Shanghai Step Star Intelligent Technology Co., Ltd. released the V2 version of its video generation model Step-Video on January 22, 2025. This version has been significantly upgraded in many aspects, such as adopting a more efficient VAE model and optimized DiT architecture to improve the efficiency and quality of video generation. In addition, Step-Video V2 also combines a self-developed multi-modal understanding large model and video knowledge base to make the generated video closer to the real world, and adds a basic text generation function to further expand application scenarios. This upgrade demonstrates Step Star’s strong technical strength in the field of video generation and provides more powerful tools for video creation.
On January 22, 2025, Shanghai Step-Video Intelligent Technology Co., Ltd. announced that its video generation model Step-Video was officially upgraded to the V2 version. This upgrade brings significant technological breakthroughs and feature improvements, making it even more powerful for real-world simulations.
The Step-Video V2 version has been optimized and innovated in multiple core technology areas. First of all, this version uses a VAE model with a higher compression ratio. Through efficient compression of space and time, it significantly reduces the computational complexity and improves the generation efficiency while ensuring the reconstruction quality. Secondly, Step-Video V2 deeply optimizes the DiT architecture and introduces reinforcement learning algorithms to further improve the smoothness and detailed expression of video generation. In addition, this version also combines a self-developed multi-modal understanding large model and video knowledge base, which can more accurately describe video content and lens language, and generate videos that are closer to the real world.
In practical applications, Step-Video V2 has demonstrated powerful complex motion generation capabilities, and can smoothly present dynamic images in scenes such as ballet, karate, and badminton. At the same time, the model performs well in capturing human expressions and can delicately present the expressions and light and shadow effects of real or fictional characters. In addition, Step-Video V2 also supports a rich lens language, including push, pull, shake, shift and other movement methods, as well as switching between different scenes, providing more possibilities for video creation.
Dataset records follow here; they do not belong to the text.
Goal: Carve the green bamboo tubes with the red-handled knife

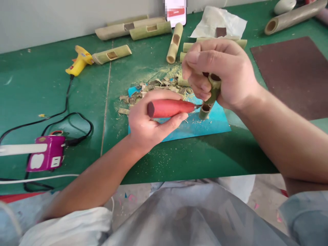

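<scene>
My left hand [151, 119] is closed around the red handle of a carving tool [170, 108]. Its narrow metal tip points right and meets the lower part of a green bamboo tube [204, 114] near a cut opening. Bent fingers of my right hand [217, 68] wrap round bamboo [215, 89] just above, where a dark hollow shows. Whether this upper bamboo and the lower part are one piece, I cannot tell. Beneath both hands lies a blue sheet [200, 130], with a heap of bamboo chips [159, 83] along its far side.
Notched bamboo tubes [151, 30] lie at the back by a phone [176, 15] and a crumpled white paper [217, 20]. A yellow glue gun [80, 61] touches another tube. Left are a purple power adapter [46, 153] and cables; right, a brown sheet [292, 75].
</scene>
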`<state>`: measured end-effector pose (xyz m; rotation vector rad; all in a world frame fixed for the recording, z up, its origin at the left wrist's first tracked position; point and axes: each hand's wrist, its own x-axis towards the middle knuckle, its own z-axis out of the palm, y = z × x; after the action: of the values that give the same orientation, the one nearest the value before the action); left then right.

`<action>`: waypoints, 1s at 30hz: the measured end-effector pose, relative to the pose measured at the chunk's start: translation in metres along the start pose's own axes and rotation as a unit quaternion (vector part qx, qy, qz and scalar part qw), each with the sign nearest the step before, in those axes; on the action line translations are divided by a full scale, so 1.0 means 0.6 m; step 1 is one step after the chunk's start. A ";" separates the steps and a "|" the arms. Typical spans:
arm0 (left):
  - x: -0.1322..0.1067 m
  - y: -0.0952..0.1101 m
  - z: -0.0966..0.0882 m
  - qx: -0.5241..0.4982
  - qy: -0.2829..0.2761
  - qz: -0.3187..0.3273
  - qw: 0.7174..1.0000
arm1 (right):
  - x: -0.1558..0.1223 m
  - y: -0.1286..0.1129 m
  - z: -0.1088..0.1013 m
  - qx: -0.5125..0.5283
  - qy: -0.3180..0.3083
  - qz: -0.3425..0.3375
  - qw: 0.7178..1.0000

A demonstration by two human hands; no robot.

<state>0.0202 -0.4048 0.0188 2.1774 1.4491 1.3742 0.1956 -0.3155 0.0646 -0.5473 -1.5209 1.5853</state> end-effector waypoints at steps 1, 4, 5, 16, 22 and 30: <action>0.004 0.000 0.000 0.004 0.011 -0.017 1.000 | 0.000 0.000 0.000 0.004 -0.007 -0.001 1.000; 0.015 -0.001 -0.003 0.014 0.013 -0.080 0.997 | -0.002 0.000 -0.003 -0.001 -0.032 -0.002 0.999; 0.019 -0.001 -0.006 0.009 0.006 -0.095 0.995 | -0.002 -0.001 -0.004 -0.002 -0.030 -0.011 0.999; 0.031 0.018 -0.038 0.079 -0.111 -0.024 0.990 | 0.000 -0.011 -0.020 0.002 -0.046 0.032 0.998; 0.032 0.036 -0.040 0.010 -0.163 -0.086 0.983 | 0.008 0.000 -0.026 0.017 -0.068 0.021 0.997; 0.037 0.045 -0.035 -0.095 -0.228 -0.172 0.954 | 0.006 -0.002 -0.020 0.015 -0.063 0.008 0.998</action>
<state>0.0233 -0.4070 0.0594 1.8453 1.3637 0.7893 0.2034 -0.3057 0.0647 -0.4514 -1.5871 1.6798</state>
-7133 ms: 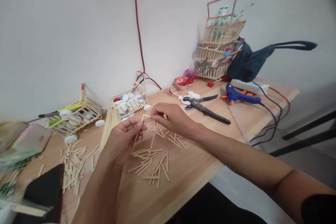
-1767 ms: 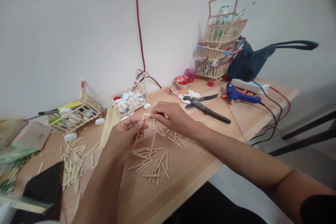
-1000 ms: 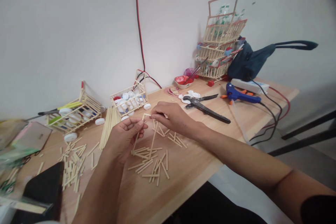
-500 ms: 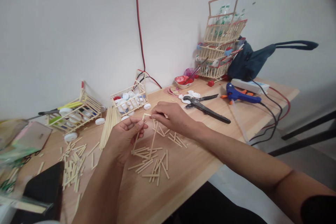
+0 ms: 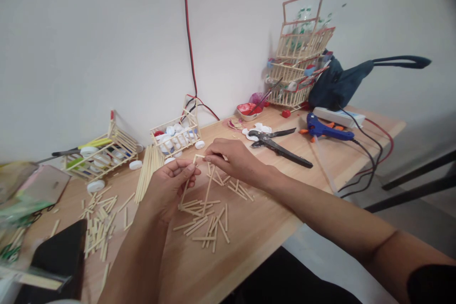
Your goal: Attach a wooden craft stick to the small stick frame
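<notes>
A thin frame of pale wooden sticks (image 5: 208, 185) is held between both hands above the table. My left hand (image 5: 176, 178) pinches its left long stick near the upper corner. At that corner my right hand (image 5: 228, 157) has its fingertips closed on the short crosspiece, partly hiding it. Below the frame, several short cut sticks (image 5: 199, 224) lie loosely scattered, and a smaller group (image 5: 241, 190) rests under the right wrist. Left of my left hand a bundle of long sticks (image 5: 147, 171) lies on the table.
Stick baskets of white bottle caps (image 5: 174, 140) stand by the wall; a tiered stick rack (image 5: 297, 71) is at back right. Black cutters (image 5: 280, 145), a blue glue gun (image 5: 327, 128) with cable and a red paint dish (image 5: 249, 111) lie rightward. More cut sticks (image 5: 98, 232) lie left.
</notes>
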Available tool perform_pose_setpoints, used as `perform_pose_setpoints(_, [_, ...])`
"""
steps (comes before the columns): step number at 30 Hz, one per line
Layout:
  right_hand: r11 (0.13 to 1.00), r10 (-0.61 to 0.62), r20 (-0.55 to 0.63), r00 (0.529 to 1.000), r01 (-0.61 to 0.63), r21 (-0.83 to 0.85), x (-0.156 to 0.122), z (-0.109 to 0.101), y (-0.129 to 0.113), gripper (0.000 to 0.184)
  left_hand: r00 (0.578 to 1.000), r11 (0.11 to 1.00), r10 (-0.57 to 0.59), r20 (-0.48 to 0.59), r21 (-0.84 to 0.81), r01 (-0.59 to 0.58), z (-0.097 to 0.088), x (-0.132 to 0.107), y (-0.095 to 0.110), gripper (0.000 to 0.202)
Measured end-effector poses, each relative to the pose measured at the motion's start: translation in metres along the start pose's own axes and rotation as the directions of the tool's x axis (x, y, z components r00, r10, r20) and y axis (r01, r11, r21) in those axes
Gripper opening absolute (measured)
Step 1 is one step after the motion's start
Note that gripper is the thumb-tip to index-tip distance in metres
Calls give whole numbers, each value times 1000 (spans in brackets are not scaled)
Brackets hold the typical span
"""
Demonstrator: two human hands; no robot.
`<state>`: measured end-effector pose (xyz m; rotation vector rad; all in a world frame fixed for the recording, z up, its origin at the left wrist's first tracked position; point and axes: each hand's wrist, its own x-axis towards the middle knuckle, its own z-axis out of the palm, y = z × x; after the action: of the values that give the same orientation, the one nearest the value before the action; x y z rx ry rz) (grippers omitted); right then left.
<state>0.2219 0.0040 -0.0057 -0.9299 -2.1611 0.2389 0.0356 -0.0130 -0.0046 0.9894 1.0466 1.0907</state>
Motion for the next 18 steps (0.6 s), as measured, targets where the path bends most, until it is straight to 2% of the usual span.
perform_pose_setpoints(18, [1000, 2, 10, 1000, -2, 8, 0, 0, 0, 20, 1000, 1000, -3, 0, 1, 3, 0, -1, 1, 30])
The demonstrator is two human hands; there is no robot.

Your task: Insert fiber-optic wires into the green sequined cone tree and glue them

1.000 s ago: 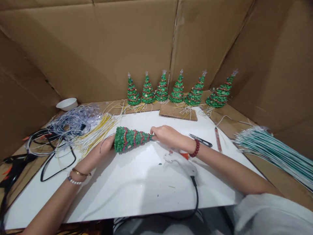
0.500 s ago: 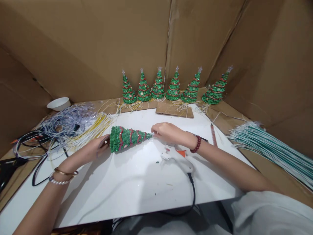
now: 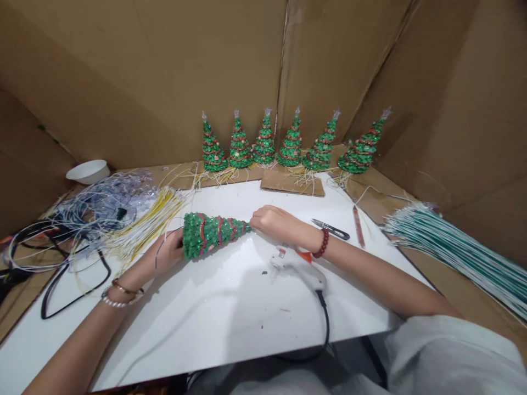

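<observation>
**Left hand [image 3: 164,253] and right hand [image 3: 275,224] clamp opposite ends of a green sequined cone tree [image 3: 214,236], held sideways above the white counter [image 3: 214,334].**
From the tree, a white hot glue gun [image 3: 298,271] lies at 4 o'clock, black-handled thread snips [image 3: 331,229] at 3 o'clock, and six sequined trees [image 3: 263,145] stand in a row at 12 o'clock.

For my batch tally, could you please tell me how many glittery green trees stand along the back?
6 trees, in one row against the cardboard wall, behind the white board; none looks hidden.
</observation>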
It is worth mentioning that Step-Video V2 has added a basic text generation function, which can naturally integrate text into video content, and the generation effect is significantly better than the previous generation model. The addition of this function further expands the application scenarios of video generation.
Currently, Step-Video V2 has opened trial applications on the Yuewen web page (https://yuewen.cn/videos), and users can experience this upgraded and powerful function.
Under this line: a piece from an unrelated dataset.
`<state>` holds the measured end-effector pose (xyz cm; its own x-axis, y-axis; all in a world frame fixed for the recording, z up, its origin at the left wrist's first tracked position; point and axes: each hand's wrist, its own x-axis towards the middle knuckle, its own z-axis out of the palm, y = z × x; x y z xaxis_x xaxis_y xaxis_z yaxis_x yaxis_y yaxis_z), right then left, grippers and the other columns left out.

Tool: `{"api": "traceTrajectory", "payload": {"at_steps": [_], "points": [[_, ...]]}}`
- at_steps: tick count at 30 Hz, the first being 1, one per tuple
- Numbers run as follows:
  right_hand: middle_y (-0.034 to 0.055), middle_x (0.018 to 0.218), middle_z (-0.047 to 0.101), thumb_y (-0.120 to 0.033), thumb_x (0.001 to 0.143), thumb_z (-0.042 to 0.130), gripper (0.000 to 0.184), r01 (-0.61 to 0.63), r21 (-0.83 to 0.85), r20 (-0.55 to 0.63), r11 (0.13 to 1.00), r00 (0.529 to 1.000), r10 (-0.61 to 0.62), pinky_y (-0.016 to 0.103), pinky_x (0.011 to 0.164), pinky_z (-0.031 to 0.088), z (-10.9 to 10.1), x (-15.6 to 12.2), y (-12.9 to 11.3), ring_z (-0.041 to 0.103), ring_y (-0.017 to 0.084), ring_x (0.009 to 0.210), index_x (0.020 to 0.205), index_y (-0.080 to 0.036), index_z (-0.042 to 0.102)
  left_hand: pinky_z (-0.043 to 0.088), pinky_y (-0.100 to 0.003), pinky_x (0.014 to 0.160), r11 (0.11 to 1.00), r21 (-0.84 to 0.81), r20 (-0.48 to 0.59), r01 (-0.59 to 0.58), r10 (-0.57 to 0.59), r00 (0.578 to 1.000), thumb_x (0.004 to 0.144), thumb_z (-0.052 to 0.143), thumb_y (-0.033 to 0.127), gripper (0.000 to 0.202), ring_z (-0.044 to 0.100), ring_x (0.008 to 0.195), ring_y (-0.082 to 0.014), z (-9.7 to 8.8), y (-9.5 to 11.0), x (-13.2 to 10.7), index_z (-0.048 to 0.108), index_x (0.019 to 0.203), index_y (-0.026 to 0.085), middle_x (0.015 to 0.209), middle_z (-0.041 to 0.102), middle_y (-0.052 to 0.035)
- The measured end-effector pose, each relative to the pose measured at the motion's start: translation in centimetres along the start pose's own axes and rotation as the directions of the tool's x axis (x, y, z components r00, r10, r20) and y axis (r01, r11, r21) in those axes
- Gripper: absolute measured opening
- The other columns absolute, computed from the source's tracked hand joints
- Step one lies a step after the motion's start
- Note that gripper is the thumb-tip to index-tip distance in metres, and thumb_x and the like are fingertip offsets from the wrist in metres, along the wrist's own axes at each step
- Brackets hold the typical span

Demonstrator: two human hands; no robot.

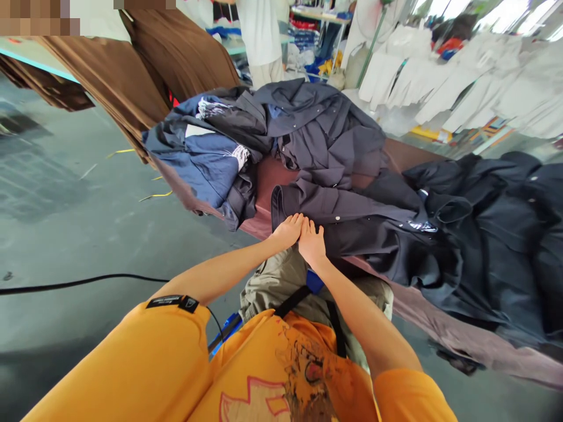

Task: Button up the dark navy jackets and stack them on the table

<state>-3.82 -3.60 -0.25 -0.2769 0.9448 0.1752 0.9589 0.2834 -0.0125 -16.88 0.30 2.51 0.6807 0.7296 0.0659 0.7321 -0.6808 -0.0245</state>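
A dark navy jacket [352, 217] lies spread on the brown table [268, 176], one sleeve with a cuff reaching toward me. My left hand [288, 230] rests flat on the near edge of that sleeve, fingers stretched out together. My right hand [312, 241] lies flat right beside it, touching it, fingers extended on the same fabric. Neither hand grips anything.
A heap of dark and blue jackets [220, 146] sits at the table's far left end, and more dark garments [505, 234] pile up to the right. Brown cloth [132, 70] hangs at upper left. A black cable [65, 284] crosses the grey floor. White garments [461, 76] hang behind.
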Motion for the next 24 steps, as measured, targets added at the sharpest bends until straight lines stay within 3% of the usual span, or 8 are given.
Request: {"api": "traceTrajectory", "payload": {"at_steps": [3,6,13,20,24], "points": [[0.0276,0.157,0.036,-0.010,0.095,0.022,0.062,0.013,-0.029,-0.011,1.000,1.000,-0.014,0.065,0.112,0.027,0.0,-0.3,-0.2,0.034,0.039,0.144,0.154,0.007,0.028,0.031,-0.046,0.120,0.999,0.003,-0.027,-0.034,0.034,0.999,0.097,0.035,0.010,0.055,0.037,0.147,-0.0318,0.0,-0.1,-0.2,0.039,0.151,0.002,0.157,0.039,-0.0225],[0.0278,0.157,0.035,-0.010,0.095,0.023,0.062,0.014,-0.055,-0.013,0.998,1.000,-0.014,0.065,0.112,0.027,0.0,-0.5,-0.3,0.033,0.039,0.144,0.155,0.007,0.027,0.034,-0.047,0.118,0.999,0.012,-0.020,-0.047,0.047,0.999,0.098,0.034,0.010,0.054,0.039,0.145,-0.0341,0.0,0.0,0.0,0.040,0.150,-0.001,0.155,0.040,-0.0260],[0.0252,0.158,0.036,-0.011,0.095,0.024,0.060,-0.007,-0.080,0.058,0.997,0.998,0.012,0.061,0.109,0.031,-0.8,0.4,-0.1,0.036,0.035,0.143,0.153,0.003,0.033,0.042,-0.045,0.108,1.000,0.028,-0.007,0.003,-0.002,1.000,0.100,0.036,0.016,0.047,0.050,0.134,-0.0332,-0.6,0.4,1.4,0.047,0.143,0.000,0.143,0.051,-0.0275],[0.0256,0.148,0.049,-0.015,0.096,0.031,0.055,-0.042,-0.015,0.073,0.999,0.996,0.043,0.052,0.101,0.039,-2.1,1.8,0.6,0.048,0.032,0.131,0.149,-0.005,0.041,0.049,-0.037,0.096,1.000,0.004,0.063,0.017,-0.017,0.998,0.096,0.046,0.015,0.033,0.062,0.112,-0.0260,-1.8,-0.2,2.8,0.060,0.125,0.009,0.115,0.065,-0.0179],[0.0268,0.145,0.052,-0.011,0.096,0.030,0.054,-0.010,-0.029,0.068,1.000,0.998,0.012,0.053,0.099,0.042,-2.7,2.0,0.7,0.053,0.032,0.125,0.146,-0.002,0.044,0.050,-0.037,0.096,1.000,0.018,0.067,-0.006,0.005,0.998,0.095,0.047,0.013,0.034,0.063,0.112,-0.0260,-2.1,-0.5,2.5,0.060,0.126,0.006,0.116,0.065,-0.0189]]}}
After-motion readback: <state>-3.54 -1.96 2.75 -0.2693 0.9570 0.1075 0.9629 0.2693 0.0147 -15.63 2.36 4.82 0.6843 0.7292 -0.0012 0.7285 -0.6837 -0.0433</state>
This upgrade not only marks Step Star’s technological progress in the field of video generation, but also provides creators with more powerful tools to promote video creation to a new stage.
The upgrade of Step-Video V2 has brought new possibilities to the field of video creation. Its powerful functions and ease of use will bring users a more convenient and efficient video creation experience. It is worth looking forward to its future development and application.